▶ Work to be completed:
Transcribe the entire listing exactly as it appears.

═════ Data extract ═════

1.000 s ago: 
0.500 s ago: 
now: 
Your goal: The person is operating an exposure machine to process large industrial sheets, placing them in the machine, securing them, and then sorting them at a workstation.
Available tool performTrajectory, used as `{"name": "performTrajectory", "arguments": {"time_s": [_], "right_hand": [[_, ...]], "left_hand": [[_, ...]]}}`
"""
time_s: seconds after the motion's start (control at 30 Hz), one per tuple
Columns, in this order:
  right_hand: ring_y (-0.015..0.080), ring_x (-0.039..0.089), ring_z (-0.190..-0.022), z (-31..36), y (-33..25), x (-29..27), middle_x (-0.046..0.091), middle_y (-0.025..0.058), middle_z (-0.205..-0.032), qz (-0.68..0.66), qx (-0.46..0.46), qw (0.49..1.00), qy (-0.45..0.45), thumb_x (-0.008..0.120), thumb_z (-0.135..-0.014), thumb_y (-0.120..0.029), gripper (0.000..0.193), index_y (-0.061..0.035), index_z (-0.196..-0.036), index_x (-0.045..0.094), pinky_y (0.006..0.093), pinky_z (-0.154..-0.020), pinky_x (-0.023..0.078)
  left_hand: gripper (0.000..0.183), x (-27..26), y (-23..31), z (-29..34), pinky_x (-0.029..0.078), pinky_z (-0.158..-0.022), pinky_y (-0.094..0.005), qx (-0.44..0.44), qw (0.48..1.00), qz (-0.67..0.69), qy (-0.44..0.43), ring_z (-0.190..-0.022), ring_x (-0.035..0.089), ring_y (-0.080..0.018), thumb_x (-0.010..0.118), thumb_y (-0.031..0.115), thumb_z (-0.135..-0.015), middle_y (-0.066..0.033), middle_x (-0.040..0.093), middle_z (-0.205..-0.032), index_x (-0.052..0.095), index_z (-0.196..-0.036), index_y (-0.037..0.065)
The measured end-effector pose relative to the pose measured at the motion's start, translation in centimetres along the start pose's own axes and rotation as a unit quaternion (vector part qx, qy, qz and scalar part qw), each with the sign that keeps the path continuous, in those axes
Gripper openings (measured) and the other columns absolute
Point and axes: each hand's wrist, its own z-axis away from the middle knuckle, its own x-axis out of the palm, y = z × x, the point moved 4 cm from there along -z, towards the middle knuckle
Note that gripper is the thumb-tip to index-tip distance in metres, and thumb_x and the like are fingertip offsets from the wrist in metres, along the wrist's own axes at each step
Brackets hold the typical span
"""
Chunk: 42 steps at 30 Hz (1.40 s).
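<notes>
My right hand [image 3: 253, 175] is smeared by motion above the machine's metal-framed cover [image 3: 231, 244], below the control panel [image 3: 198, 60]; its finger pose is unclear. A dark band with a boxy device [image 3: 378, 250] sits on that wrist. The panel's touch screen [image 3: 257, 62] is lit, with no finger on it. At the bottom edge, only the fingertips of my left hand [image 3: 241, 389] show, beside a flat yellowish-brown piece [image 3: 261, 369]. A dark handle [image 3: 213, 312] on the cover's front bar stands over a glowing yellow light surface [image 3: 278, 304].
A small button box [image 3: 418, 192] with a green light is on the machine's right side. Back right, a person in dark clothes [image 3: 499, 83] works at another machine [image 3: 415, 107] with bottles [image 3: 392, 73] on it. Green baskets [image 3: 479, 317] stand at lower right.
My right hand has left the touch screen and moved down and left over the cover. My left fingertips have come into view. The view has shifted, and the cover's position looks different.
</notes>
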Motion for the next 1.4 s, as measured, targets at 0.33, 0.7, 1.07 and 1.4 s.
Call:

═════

▶ Response to this task:
1.000 s ago: 
0.500 s ago: 
now: 
Your goal: The person is operating an exposure machine to process large industrial sheets, placing them in the machine, securing them, and then sorting them at a workstation.
Available tool performTrajectory, used as `{"name": "performTrajectory", "arguments": {"time_s": [_], "right_hand": [[_, ...]], "left_hand": [[_, ...]]}}`
"""
time_s: seconds after the motion's start (control at 30 Hz), one per tuple
Columns, in this order:
  right_hand: ring_y (-0.015..0.080), ring_x (-0.039..0.089), ring_z (-0.190..-0.022), z (-31..36), y (-33..25), x (-29..27), middle_x (-0.046..0.091), middle_y (-0.025..0.058), middle_z (-0.205..-0.032), qz (-0.68..0.66), qx (-0.46..0.46), qw (0.49..1.00), qy (-0.45..0.45), thumb_x (-0.008..0.120), thumb_z (-0.135..-0.014), thumb_y (-0.120..0.029), gripper (0.000..0.193), index_y (-0.061..0.035), index_z (-0.196..-0.036), index_x (-0.045..0.094), pinky_y (0.006..0.093), pinky_z (-0.154..-0.020), pinky_x (-0.023..0.078)
  left_hand: gripper (0.000..0.183), x (-27..26), y (-23..31), z (-29..34), pinky_x (-0.029..0.078), pinky_z (-0.158..-0.022), pinky_y (-0.094..0.005), qx (-0.44..0.44), qw (0.48..1.00), qz (-0.67..0.69), qy (-0.44..0.43), ring_z (-0.190..-0.022), ring_x (-0.035..0.089), ring_y (-0.080..0.018), thumb_x (-0.010..0.118), thumb_y (-0.031..0.115), thumb_z (-0.135..-0.015), middle_y (-0.066..0.033), middle_x (-0.040..0.093), middle_z (-0.205..-0.032), index_x (-0.052..0.095), index_z (-0.196..-0.036), index_y (-0.037..0.065)
The measured end-effector pose relative to the pose measured at the motion's start, translation in centimetres along the start pose's own axes and rotation as a unit quaternion (vector part qx, qy, qz and scalar part qw), each with the sign that keeps the path continuous, in those axes
Gripper openings (measured) and the other columns absolute
Point and axes: each hand's wrist, its own z-axis away from the middle knuckle, its own x-axis out of the palm, y = z × x, the point moved 4 cm from there along -z, towards the middle knuckle
Note that gripper is the thumb-tip to index-tip distance in metres, and thumb_x and the like are fingertip offsets from the wrist in metres, along the wrist's own axes at each step
Brackets hold the typical span
"""
Chunk: 42 steps at 30 Hz (1.40 s).
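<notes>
My right hand [image 3: 253, 175] is smeared by motion above the machine's metal-framed cover [image 3: 231, 244], below the control panel [image 3: 198, 60]; its finger pose is unclear. A dark band with a boxy device [image 3: 378, 250] sits on that wrist. The panel's touch screen [image 3: 257, 62] is lit, with no finger on it. At the bottom edge, only the fingertips of my left hand [image 3: 241, 389] show, beside a flat yellowish-brown piece [image 3: 261, 369]. A dark handle [image 3: 213, 312] on the cover's front bar stands over a glowing yellow light surface [image 3: 278, 304].
A small button box [image 3: 418, 192] with a green light is on the machine's right side. Back right, a person in dark clothes [image 3: 499, 83] works at another machine [image 3: 415, 107] with bottles [image 3: 392, 73] on it. Green baskets [image 3: 479, 317] stand at lower right.
My right hand has left the touch screen and moved down and left over the cover. My left fingertips have come into view. The view has shifted, and the cover's position looks different.
</notes>
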Motion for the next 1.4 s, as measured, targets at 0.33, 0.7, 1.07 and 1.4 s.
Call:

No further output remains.